Transcribe each of the records below exactly, excluding all pictures.
________________________________________
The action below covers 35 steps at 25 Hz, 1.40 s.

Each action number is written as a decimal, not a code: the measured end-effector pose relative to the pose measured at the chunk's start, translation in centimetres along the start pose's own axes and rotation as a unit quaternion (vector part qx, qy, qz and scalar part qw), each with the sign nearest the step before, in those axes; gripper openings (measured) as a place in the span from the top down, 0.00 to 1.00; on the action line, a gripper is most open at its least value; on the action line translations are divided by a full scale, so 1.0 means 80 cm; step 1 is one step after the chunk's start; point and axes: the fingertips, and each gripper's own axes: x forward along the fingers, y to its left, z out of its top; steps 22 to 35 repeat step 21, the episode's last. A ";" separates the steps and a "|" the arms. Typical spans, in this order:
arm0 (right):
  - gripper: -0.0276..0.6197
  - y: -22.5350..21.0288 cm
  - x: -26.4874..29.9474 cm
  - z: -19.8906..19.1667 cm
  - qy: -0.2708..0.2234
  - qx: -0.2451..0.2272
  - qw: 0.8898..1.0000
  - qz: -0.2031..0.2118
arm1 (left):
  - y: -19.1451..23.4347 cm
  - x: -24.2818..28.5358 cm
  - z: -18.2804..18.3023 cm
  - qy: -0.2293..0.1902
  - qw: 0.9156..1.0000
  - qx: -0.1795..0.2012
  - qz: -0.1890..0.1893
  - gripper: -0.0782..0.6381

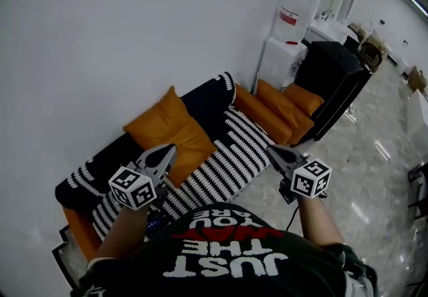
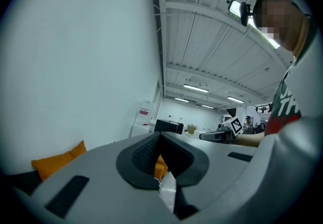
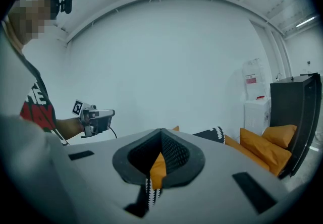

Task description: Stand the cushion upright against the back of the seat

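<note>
Left gripper (image 1: 165, 150) and right gripper (image 1: 274, 151) both closed, empty. Orange cushion (image 1: 172, 130) just beyond left gripper, apparently upright against seat back (image 1: 208, 97). Check lean; press upper edge rearward if slumping.

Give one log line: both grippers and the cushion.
left gripper: shut, empty | right gripper: shut, empty | cushion: upright against sofa back

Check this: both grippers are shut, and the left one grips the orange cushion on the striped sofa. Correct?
No. The left gripper grips nothing: the left gripper view shows its jaws together and empty, the orange cushion apart from them on the striped sofa. The right gripper is shut too.
</note>
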 end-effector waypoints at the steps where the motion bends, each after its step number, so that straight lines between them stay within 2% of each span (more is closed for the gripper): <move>1: 0.92 -0.001 0.000 0.001 0.000 -0.001 1.000 -0.001 | 0.000 0.001 0.001 0.000 1.000 0.000 0.000 0.88; 35: 0.92 -0.008 0.004 0.004 0.010 -0.021 1.000 -0.001 | -0.001 0.011 0.007 0.000 1.000 0.002 -0.013 0.88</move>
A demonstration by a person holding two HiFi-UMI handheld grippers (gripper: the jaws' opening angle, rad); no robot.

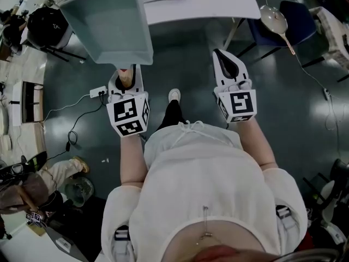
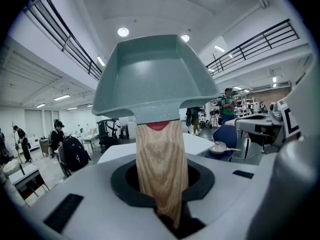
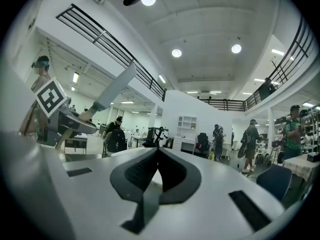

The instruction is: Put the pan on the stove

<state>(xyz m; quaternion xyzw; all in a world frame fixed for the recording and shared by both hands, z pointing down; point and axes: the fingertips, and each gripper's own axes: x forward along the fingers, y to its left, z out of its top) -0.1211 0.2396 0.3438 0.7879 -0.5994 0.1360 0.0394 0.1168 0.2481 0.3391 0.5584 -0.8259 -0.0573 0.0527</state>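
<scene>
Gripping the pan (image 1: 109, 21) by its wooden handle (image 2: 160, 169), our left gripper (image 1: 126, 76) had its jaws clamped on the wood. In the left gripper view the handle rose straight out of the dark throat between them. The pan itself was a grey-green, square-cornered one. It was held up in the air at twelve o'clock from that gripper, with its hollow side turned toward us. In the head view it filled the eleven o'clock part of the picture, and its far rim overlapped the edge of the white table (image 1: 207, 1) at twelve o'clock. We could not tell whether the two touched. A small red patch showed where the handle met the pan body.

Our right gripper (image 1: 226, 61) hung at about one o'clock from our body, level with the left one and well apart from it. Its jaws were together with nothing between them, as its own view showed plainly. From that view we saw the left gripper's marker cube (image 3: 50, 98) at nine o'clock and the pan edge-on, slanting up toward eleven.

A blue chair (image 1: 292, 15) stood at one o'clock beside the table, with a small pale pan (image 1: 274, 19) lying on its seat. Below both grippers lay the dark floor (image 1: 191, 64), and one shoe (image 1: 174, 95) showed between them.
</scene>
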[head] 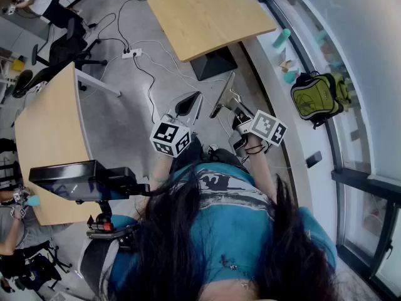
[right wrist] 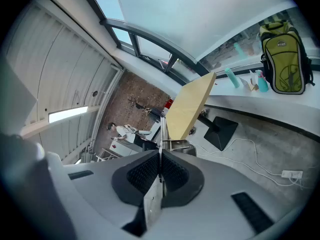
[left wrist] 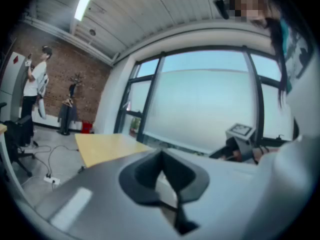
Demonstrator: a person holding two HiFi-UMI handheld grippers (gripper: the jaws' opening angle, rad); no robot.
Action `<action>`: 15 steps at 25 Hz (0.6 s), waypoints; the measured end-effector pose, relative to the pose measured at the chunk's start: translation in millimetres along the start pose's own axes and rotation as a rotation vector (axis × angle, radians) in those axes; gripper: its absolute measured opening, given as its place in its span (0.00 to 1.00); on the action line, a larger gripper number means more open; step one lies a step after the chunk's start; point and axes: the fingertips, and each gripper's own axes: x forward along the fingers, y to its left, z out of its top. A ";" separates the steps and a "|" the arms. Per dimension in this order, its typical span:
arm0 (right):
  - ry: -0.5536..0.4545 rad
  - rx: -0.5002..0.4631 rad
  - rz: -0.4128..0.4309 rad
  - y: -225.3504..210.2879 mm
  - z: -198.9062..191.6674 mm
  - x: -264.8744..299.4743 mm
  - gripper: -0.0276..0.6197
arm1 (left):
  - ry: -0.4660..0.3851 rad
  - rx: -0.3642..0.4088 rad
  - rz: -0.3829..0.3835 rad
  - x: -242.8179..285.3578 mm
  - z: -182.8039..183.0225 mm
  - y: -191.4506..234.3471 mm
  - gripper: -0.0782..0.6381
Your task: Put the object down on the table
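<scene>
Metal strip (right wrist: 153, 201) (thin, edge-on to us) sits pinched in our closed right gripper (right wrist: 160, 156) above the floor (head: 119, 111), well short of the table (head: 210, 14) and not yet put down; our left gripper (left wrist: 161, 156) is closed, empty.

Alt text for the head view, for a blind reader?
Looking down, a person in a teal shirt holds the left gripper and the right gripper over a floor. A wooden table stands ahead, a second table at left, a green backpack on the window ledge at right.
</scene>
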 end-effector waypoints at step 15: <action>-0.009 0.021 -0.034 -15.4 56.8 71.6 0.06 | 0.027 -0.006 -0.036 73.4 10.2 60.6 0.11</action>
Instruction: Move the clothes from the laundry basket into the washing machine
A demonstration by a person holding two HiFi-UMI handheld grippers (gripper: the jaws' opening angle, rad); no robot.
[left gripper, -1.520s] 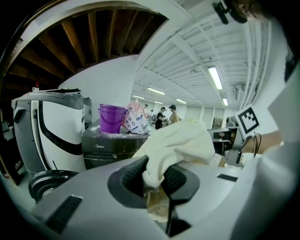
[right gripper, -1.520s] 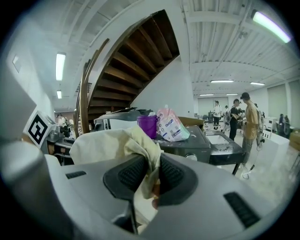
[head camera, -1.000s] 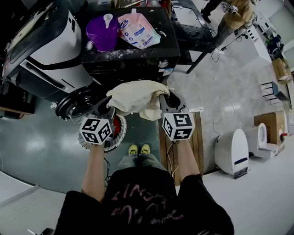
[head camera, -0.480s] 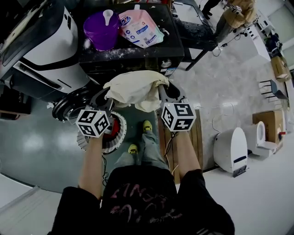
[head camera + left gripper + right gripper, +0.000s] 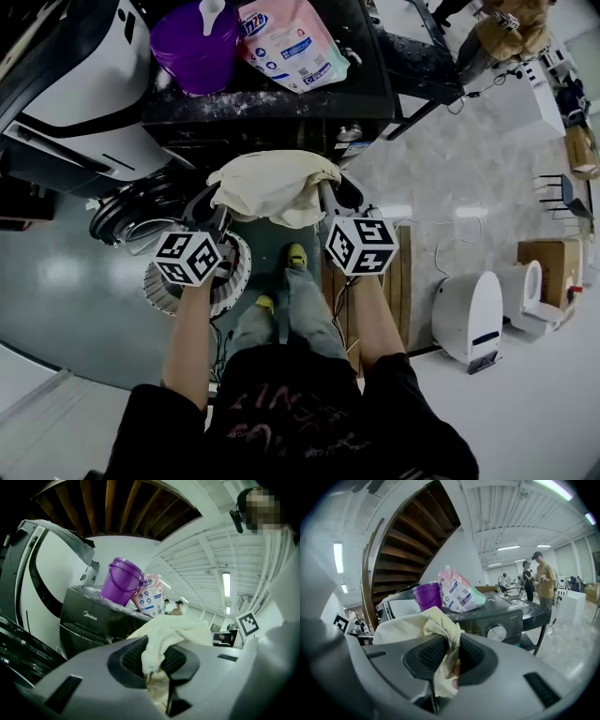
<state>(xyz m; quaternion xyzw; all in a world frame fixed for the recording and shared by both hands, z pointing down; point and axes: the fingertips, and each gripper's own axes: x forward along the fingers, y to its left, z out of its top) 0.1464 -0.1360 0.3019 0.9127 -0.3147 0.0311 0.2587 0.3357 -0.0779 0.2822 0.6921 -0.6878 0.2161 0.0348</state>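
Left gripper [image 5: 157, 660] and right gripper [image 5: 452, 656] each clamp an edge of cloth [image 5: 272, 186] hanging between them; it looks soft, light and floppy, so the edges grip best.

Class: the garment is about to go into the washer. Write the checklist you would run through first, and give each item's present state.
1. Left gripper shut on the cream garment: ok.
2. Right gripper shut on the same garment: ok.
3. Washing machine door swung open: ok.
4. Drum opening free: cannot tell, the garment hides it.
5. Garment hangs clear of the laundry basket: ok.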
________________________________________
- PROBLEM SOLUTION:
The action below covers 35 steps at 25 Hz, 1.40 s.

Each action number is written as a decimal, not a code: the measured end-effector pose relative to the pose measured at the chunk's start, translation in centimetres along the start pose's own axes and rotation as a unit quaternion (vector part qx, qy, qz and scalar part qw), each with the sign nearest the step before, in those axes; gripper openings (measured) as a place in the span from the top down, 0.00 to 1.00; on the action line, a gripper is most open at its least value; on the action line translations are divided by a full scale, so 1.0 means 80 cm; step 1 is one step after the chunk's start; point and axes: the fingertips, and each gripper's own axes: x forward along the fingers, y to its left, z out of its top; steps 22 to 35 repeat step 21, the episode's last. A ";" separates the steps and a "|" the arms. Typical spans, in this order:
arm0 (right):
  - gripper: -0.0276..0.6197
  - y: -22.5350..21.0288 cm
  - x: -26.4874..29.9474 cm
  - z: -19.8906..19.1667 cm
  - qy: -0.2708..0.2234
  - qx: -0.2451..0.2272
  - qw: 0.8898..1.0000
  - qz: -0.2031..0.2118
arm1 (left):
  - y: -19.1451..23.4347 cm
  - x: -24.2818..28.5358 cm
  - z: -18.2804..18.3023 cm
  - qy: -0.2293..0.1902
  - qw: 0.9156..1.0000
  - qx: -0.1795..0.2012
  - qz: -0.1890..0.1893
  - gripper: -0.0782..0.6381


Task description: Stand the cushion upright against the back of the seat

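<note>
Left gripper (image 1: 165, 150) and right gripper (image 1: 274, 151) both closed, empty. Orange cushion (image 1: 172, 130) just beyond left gripper, apparently upright against seat back (image 1: 208, 97). Check lean; press upper edge rearward if slumping.

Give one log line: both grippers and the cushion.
left gripper: shut, empty | right gripper: shut, empty | cushion: upright against sofa back

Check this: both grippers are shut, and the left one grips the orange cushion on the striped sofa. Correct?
No. The left gripper grips nothing: the left gripper view shows its jaws together and empty, the orange cushion apart from them on the striped sofa. The right gripper is shut too.
</note>
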 end-effector waypoints at the steps where the motion bends, each after its step number, so that straight lines between them stay within 2% of each span (more is closed for the gripper): <move>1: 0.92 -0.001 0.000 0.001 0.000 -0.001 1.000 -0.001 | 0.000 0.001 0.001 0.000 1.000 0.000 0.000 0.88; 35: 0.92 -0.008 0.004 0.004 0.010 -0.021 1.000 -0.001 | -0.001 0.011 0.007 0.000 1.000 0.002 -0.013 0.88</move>
A demonstration by a person holding two HiFi-UMI handheld grippers (gripper: the jaws' opening angle, rad); no robot.


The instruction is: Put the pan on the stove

<state>(xyz m; quaternion xyzw; all in a world frame fixed for the recording and shared by both hands, z pointing down; point and axes: the fingertips, and each gripper's own axes: x forward along the fingers, y to its left, z out of its top) -0.1211 0.2396 0.3438 0.7879 -0.5994 0.1360 0.0394 0.1168 0.2481 0.3391 0.5584 -0.8259 -0.0573 0.0527</state>
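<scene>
Gripping the pan (image 1: 109, 21) by its wooden handle (image 2: 160, 169), our left gripper (image 1: 126, 76) had its jaws clamped on the wood. In the left gripper view the handle rose straight out of the dark throat between them. The pan itself was a grey-green, square-cornered one. It was held up in the air at twelve o'clock from that gripper, with its hollow side turned toward us. In the head view it filled the eleven o'clock part of the picture, and its far rim overlapped the edge of the white table (image 1: 207, 1) at twelve o'clock. We could not tell whether the two touched. A small red patch showed where the handle met the pan body.

Our right gripper (image 1: 226, 61) hung at about one o'clock from our body, level with the left one and well apart from it. Its jaws were together with nothing between them, as its own view showed plainly. From that view we saw the left gripper's marker cube (image 3: 50, 98) at nine o'clock and the pan edge-on, slanting up toward eleven.

A blue chair (image 1: 292, 15) stood at one o'clock beside the table, with a small pale pan (image 1: 274, 19) lying on its seat. Below both grippers lay the dark floor (image 1: 191, 64), and one shoe (image 1: 174, 95) showed between them.
</scene>
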[head] 
[right wrist] 
[left wrist] 
Demonstrator: a person holding two HiFi-UMI handheld grippers (gripper: the jaws' opening angle, rad); no robot.
Action `<action>`: 15 steps at 25 Hz (0.6 s), waypoints; the measured end-effector pose, relative to the pose measured at the chunk's start: translation in millimetres along the start pose's own axes and rotation as a rotation vector (axis × angle, radians) in those axes; gripper: its absolute measured opening, given as its place in its span (0.00 to 1.00); on the action line, a larger gripper number means more open; step one lies a step after the chunk's start; point and axes: the fingertips, and each gripper's own axes: x forward along the fingers, y to its left, z out of its top. A ";" separates the steps and a "|" the arms. Per dimension in this order, its typical span:
arm0 (right):
  - ry: -0.5536..0.4545 rad
  - rx: -0.5002..0.4631 rad
  - rz: -0.4128..0.4309 rad
  - y: -225.3504..210.2879 mm
  - z: -198.9062..191.6674 mm
  - x: -264.8744..299.4743 mm
  - gripper: -0.0276..0.6197
arm1 (left):
  - ry: -0.4660..0.3851 rad
  - rx: -0.3642..0.4088 rad
  - rz: -0.3829..0.3835 rad
  - x: -242.8179..285.3578 mm
  - z: -182.8039..183.0225 mm
  - y: -191.4506..234.3471 mm
  - gripper: -0.0782..0.6381
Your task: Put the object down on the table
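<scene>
Metal strip (right wrist: 153, 201) (thin, edge-on to us) sits pinched in our closed right gripper (right wrist: 160, 156) above the floor (head: 119, 111), well short of the table (head: 210, 14) and not yet put down; our left gripper (left wrist: 161, 156) is closed, empty.

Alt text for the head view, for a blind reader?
Looking down, a person in a teal shirt holds the left gripper and the right gripper over a floor. A wooden table stands ahead, a second table at left, a green backpack on the window ledge at right.
</scene>
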 end-effector waypoints at step 15: <action>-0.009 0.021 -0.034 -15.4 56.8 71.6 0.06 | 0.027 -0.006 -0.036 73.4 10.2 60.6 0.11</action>
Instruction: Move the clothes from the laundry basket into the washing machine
A demonstration by a person holding two HiFi-UMI handheld grippers (gripper: the jaws' opening angle, rad); no robot.
[left gripper, -1.520s] 
[right gripper, -1.520s] 
[head camera, -1.000s] 
[head camera, -0.480s] 
[head camera + left gripper + right gripper, +0.000s] 
<state>(xyz m; quaternion xyzw; all in a world frame fixed for the recording and shared by both hands, z pointing down; point and axes: the fingertips, and each gripper's own axes: x forward along the fingers, y to its left, z out of its top) 0.1464 -0.1360 0.3019 0.9127 -0.3147 0.0311 0.2587 0.3357 -0.0779 0.2822 0.6921 -0.6878 0.2161 0.0348</state>
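Left gripper [image 5: 157, 660] and right gripper [image 5: 452, 656] each clamp an edge of cloth [image 5: 272, 186] hanging between them; it looks soft, light and floppy, so the edges grip best.

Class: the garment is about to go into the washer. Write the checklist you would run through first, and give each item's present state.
1. Left gripper shut on the cream garment: ok.
2. Right gripper shut on the same garment: ok.
3. Washing machine door swung open: ok.
4. Drum opening free: cannot tell, the garment hides it.
5. Garment hangs clear of the laundry basket: ok.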

The exercise requires no more work.